Berlin’s journey to make the NOBODY chair has led him to see the philosophy of silence as a stance that calls for designers to do less, and to leave their egos out of the process while treating materials and products with a harmonious and peaceful state of mind based on sympathy and tolerance. Berlin says this approach involves a “loss of control” and is something that allows materials to do more in deciding their destiny.  “It is part of the ego of a designer to make materials behave as he wants them to, and things that don’t are relentlessly rejected. And the history of design is nothing but an attempt to conquer the material world,” Berlin says.

“We only need to control as much as we need to satisfy the function of the object, and the material will do the rest and behave as it wants.”
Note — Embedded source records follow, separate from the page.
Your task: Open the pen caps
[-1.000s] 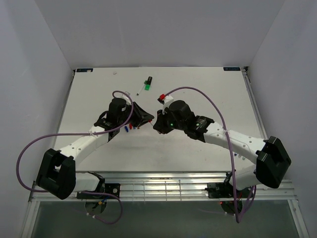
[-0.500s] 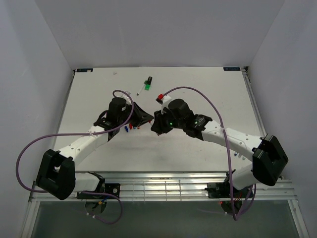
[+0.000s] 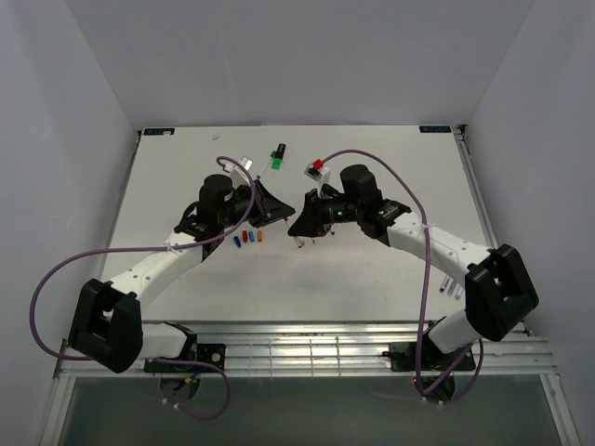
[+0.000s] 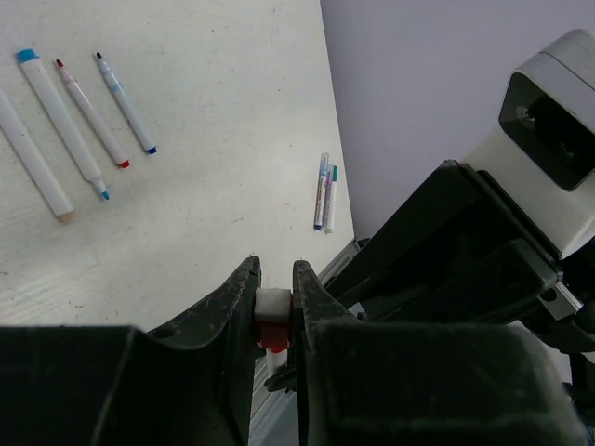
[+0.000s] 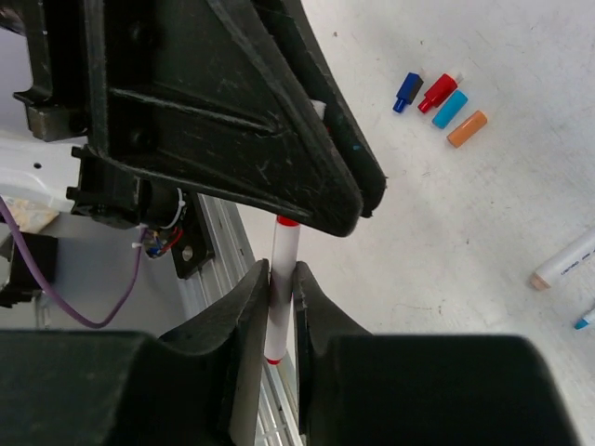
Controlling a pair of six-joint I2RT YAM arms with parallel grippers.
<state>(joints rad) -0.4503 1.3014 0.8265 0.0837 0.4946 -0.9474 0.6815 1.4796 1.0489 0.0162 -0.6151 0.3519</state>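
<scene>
The two claws meet in the air above the table. The right claw is nearly shut and pinches a white pen with red ends around its middle. The left claw is nearly shut too and pinches the top end of the same pen. I think one holds the pen tight so the other can pull the cap off.

Four loose pen caps lie in a row on the table: dark blue, red, light blue and orange. Six more pens lie flat, four together and two apart. One black marker with a green cap lies at the far side.
</scene>
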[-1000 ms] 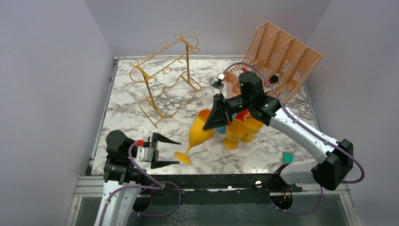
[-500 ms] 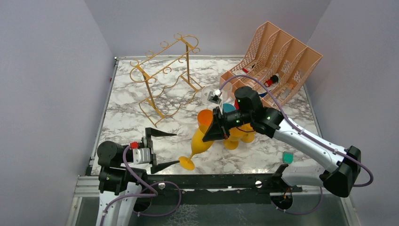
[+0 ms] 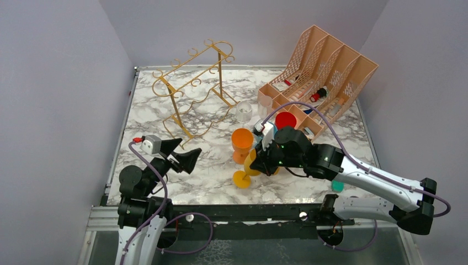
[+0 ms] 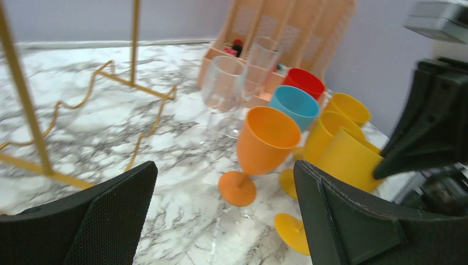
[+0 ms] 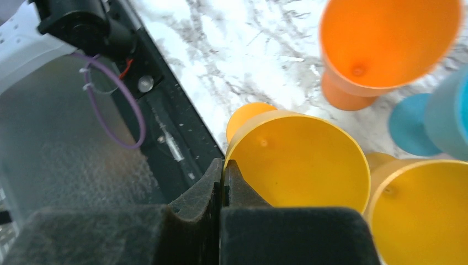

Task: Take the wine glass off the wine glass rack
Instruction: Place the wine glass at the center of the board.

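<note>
Marble table (image 3: pixel 144 138), grey walls. Gold wine glass rack (image 3: pixel 190 88) in the top view's upper left. Yellow wine glass (image 3: pixel 241 178) at lower centre, tilted, well apart from rack. Right gripper (image 5: pixel 223 172) pinches its rim. Left gripper (image 3: pixel 185 153) spread wide, lower left.

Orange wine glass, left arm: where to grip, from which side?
Likely the orange wine glass by its tapered lower bowl, left gripper coming from the gold rack side: it stands upright, open marble there, yellow glasses crowding the far side.
</note>
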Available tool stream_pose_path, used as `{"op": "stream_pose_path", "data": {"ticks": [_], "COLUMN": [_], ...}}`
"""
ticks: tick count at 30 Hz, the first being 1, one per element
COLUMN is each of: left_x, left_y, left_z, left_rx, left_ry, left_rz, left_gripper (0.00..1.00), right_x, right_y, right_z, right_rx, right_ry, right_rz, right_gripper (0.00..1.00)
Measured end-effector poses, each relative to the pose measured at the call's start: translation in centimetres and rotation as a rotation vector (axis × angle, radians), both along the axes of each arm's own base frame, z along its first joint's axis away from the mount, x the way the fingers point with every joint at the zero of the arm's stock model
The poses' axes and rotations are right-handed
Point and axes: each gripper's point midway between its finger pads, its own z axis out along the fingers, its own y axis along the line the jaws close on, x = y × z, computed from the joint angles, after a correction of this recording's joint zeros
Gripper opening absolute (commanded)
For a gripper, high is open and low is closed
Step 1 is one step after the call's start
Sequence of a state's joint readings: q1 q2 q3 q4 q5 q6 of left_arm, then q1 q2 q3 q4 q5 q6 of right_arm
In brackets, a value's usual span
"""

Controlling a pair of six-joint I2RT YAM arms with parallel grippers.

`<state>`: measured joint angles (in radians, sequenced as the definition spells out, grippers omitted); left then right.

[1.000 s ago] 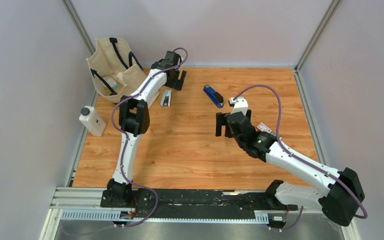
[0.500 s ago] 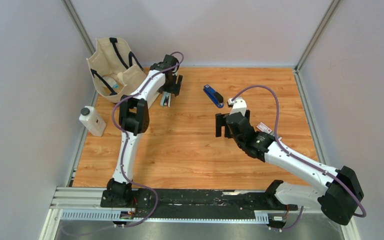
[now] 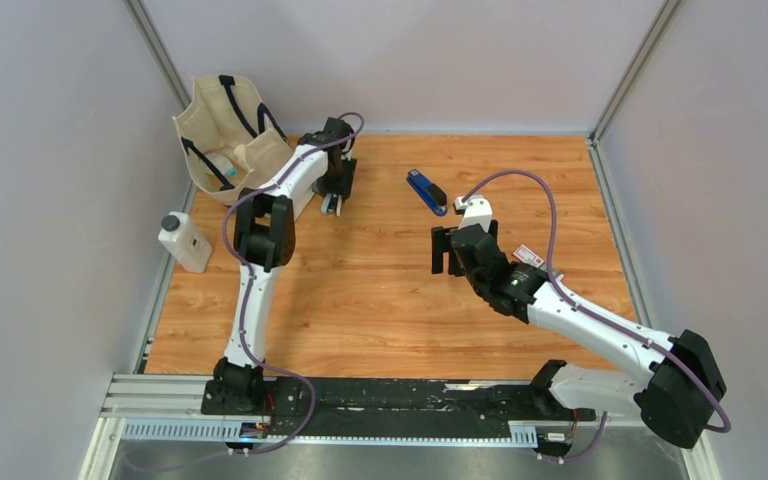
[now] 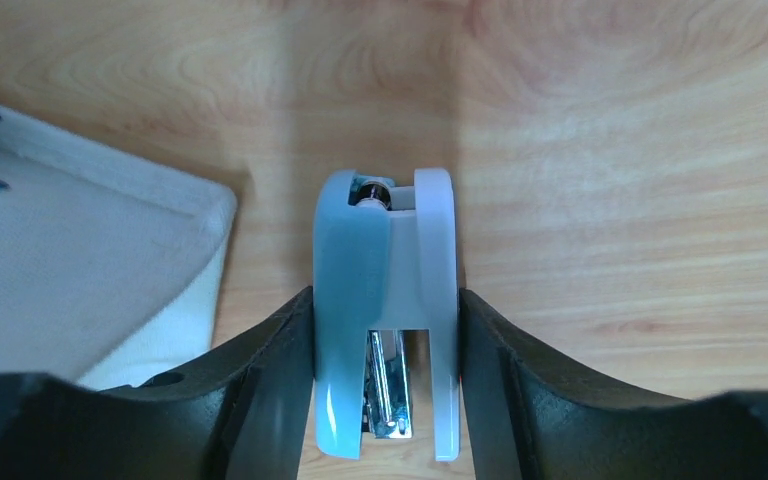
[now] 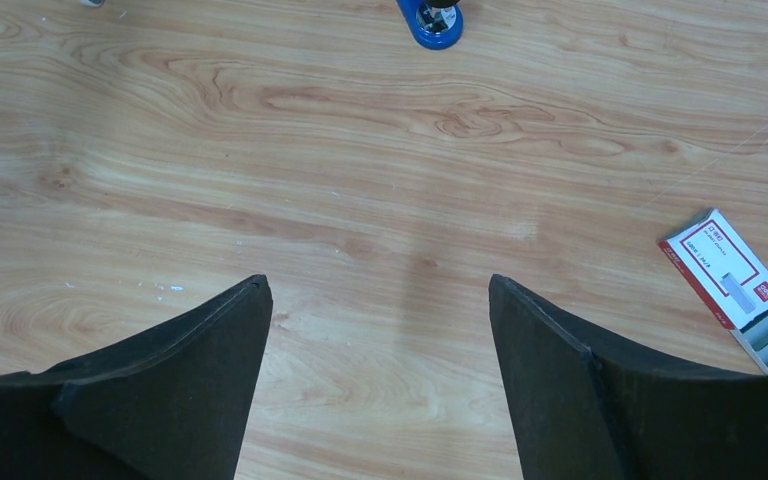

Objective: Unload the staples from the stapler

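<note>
In the upper left of the top view, the left fingers (image 4: 280,380) grasp the light-blue stapler (image 4: 355,270), one pressed to each of its long sides. It lies on the wooden tabletop (image 3: 360,290), just right of the canvas bag (image 3: 222,130). The left wrist view shows a silvery metal piece (image 4: 388,385) in the slot between the stapler's two shells. Whether it carries staples I cannot tell. Right of centre, the right fingers (image 5: 160,400) are released and spread wide over bare wood, holding nothing. A dark blue stapler (image 3: 427,191) lies above them in the frame, and a red-and-white box (image 5: 725,268) lies to their right. A white bottle (image 3: 184,243) stands at the left edge, off the wood.
</note>
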<state>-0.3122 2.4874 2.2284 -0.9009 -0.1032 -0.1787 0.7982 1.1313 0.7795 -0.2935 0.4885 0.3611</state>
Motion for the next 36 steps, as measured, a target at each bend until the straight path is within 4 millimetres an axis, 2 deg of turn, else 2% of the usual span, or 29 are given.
{"op": "stream_pose_path", "data": {"ticks": [4, 7, 14, 17, 19, 20, 21, 25, 27, 30, 36], "left_x": [-1.5, -3.5, -7.9, -11.2, -13.6, -16.0, -16.6, -22.6, -24.8, -25.8, -25.1], "left_y": [0.7, 1.2, 1.8, 2.2, 2.4, 2.8, 2.8, 3.2, 3.1, 1.9, 0.5], "left_z": [0.0, -0.1, -0.2, -0.3, -0.4, -0.5, -0.6, -0.7, -0.6, 0.3, 4.0], "left_rx": [0.006, 0.012, 0.022, 0.028, 0.031, 0.034, 0.036, 0.028, 0.014, -0.05, -0.158], "left_ry": [0.006, 0.022, 0.059, 0.082, 0.096, 0.108, 0.116, 0.137, 0.17, 0.173, 0.093], "left_rz": [0.001, -0.004, -0.026, -0.045, -0.061, -0.073, -0.081, -0.146, -0.173, -0.206, -0.235], "left_gripper": [0.5, 0.47, 0.46, 0.48, 0.52, 0.56, 0.61, 0.79, 0.82, 0.84, 0.85], "right_x": [0.0, 0.0, -0.1, -0.2, -0.4, -0.5, -0.6, -1.2, -1.4, -1.7, -2.2], "right_y": [0.0, 0.0, 0.2, 0.2, 0.2, 0.2, 0.2, 0.5, 0.9, 1.5, 3.0], "right_z": [0.0, 0.0, 0.2, 0.6, 0.8, 0.7, 0.5, -0.4, -0.7, -1.8, -4.4], "right_rx": [0.0, 0.001, 0.016, 0.034, 0.047, 0.052, 0.055, 0.049, 0.045, 0.023, -0.014], "right_ry": [0.001, 0.001, 0.001, -0.006, -0.008, -0.005, 0.0, 0.024, 0.034, 0.06, 0.135], "right_rz": [0.0, 0.0, 0.004, 0.006, 0.007, 0.008, 0.009, 0.025, 0.037, 0.054, 0.076], "right_gripper": [0.79, 0.77, 0.79, 0.79, 0.79, 0.8, 0.8, 0.82, 0.83, 0.86, 0.88]}}
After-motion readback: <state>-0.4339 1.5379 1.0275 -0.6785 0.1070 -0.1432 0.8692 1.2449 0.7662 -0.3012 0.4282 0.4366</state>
Berlin especially criticises the practice that rejects products with small imperfections such as a patch of discoloration in a piece of wooden furniture, or a little red thread in an otherwise perfect piece of black fabric. “What a terrible intolerance all of us have,” he adds indignantly.

In light of this, Iskos-Berlin designed the Spook chair and TUTU lampshade using free molding, a technique that doesn’t force the materials into shapes they don’t want to assume. Spook is a monoblock club chair produced in one single process by thermo pressing the PET felt. Instead of fighting against the wrinkles created by the pressing process, designers accept the way the felt wants to behave. As a result, each chair is unique, because the folds never fall in the same way. Not only the wrinkles are forgiven, but also they reinforce the chair and allow for a reduction in the initial thickness of the felt. The TUTU lampshade’s design has made the whole manufacturing process shorter and simpler, because “you don’t have to trim it after the pressing. Just press, and you are ready.”

To spread the concept of “lost control”, the Iskos-Berlin design company that Berlin co-founded has created an exhibition in Denmark last year based on the theme, aiming to alter people’s way of thinking, “to change the perceptions rather than trying to change, improve or perfect the world around us. It demands a paradigm shift, a change of our aesthetic point of view.”

Berlin’s work is a stark reminder to designers that good design often has nothing to do with headlines but should be focused on a better and more humble use of the planet’s resources. If more designers followed this path that would be a Brave New World indeed, one in which design and a sustainable future for the planet were both part of the same dance.